# Squirrel opener



## sparky_692 (Mar 11, 2011)

Looking forward to hunting opening day with my pup. Was wondering if anyone with seasoned dogs going out? Would love to run him with some vets. Send me a message if anyone is interested in getting together.


----------



## mfs686 (Mar 15, 2007)

Check out these guys.

http://michigansquirreldogassociation.mysite.com/

The website hasn't been updated in awhile but they might be able to help you out.

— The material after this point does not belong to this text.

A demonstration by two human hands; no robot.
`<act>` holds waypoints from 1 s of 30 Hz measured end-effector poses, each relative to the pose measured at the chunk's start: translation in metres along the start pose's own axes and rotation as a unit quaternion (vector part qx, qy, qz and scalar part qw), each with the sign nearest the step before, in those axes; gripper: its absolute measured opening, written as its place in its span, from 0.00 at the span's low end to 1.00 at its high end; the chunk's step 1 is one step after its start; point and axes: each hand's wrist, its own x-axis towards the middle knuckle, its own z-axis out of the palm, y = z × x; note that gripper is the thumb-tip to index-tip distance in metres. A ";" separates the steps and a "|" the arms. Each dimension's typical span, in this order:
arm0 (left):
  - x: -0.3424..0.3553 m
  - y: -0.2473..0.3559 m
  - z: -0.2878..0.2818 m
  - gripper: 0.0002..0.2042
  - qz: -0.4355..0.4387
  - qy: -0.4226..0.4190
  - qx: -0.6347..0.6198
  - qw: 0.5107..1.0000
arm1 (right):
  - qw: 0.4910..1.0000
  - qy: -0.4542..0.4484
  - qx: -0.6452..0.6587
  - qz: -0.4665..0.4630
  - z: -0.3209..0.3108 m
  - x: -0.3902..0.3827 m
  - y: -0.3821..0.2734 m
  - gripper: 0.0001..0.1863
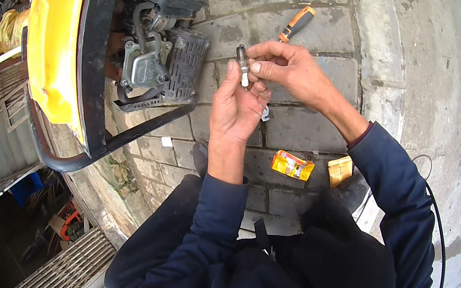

I went on one of their buddy hunts last year and they had dogs in all stages of development.


----------



## john warren (Jan 25, 2005)

yeah,,,,what he said....
also you need to have that dog in the woods just sniffing and playing right now, so it gets used to the smells. and if it jumps a squirrel praise em up. 
i started my dog on her own at firstso she would do the work. nothing wrong with letting it see how its done,, but you don't want it to think someone else can find the squirrel and i'll just chime in.


----------



## No.4shot (Oct 22, 2002)

I agree with John. You gotta solo that young dog. An occasional trip with a finished dog asn't bad but just don't over do it. You don't want a me too dog or to create bad habits. 

You got any pics of the puppy?


----------



## john warren (Jan 25, 2005)

just got a note from msda about upcomming buddy hunts,,,,get in there with them.


----------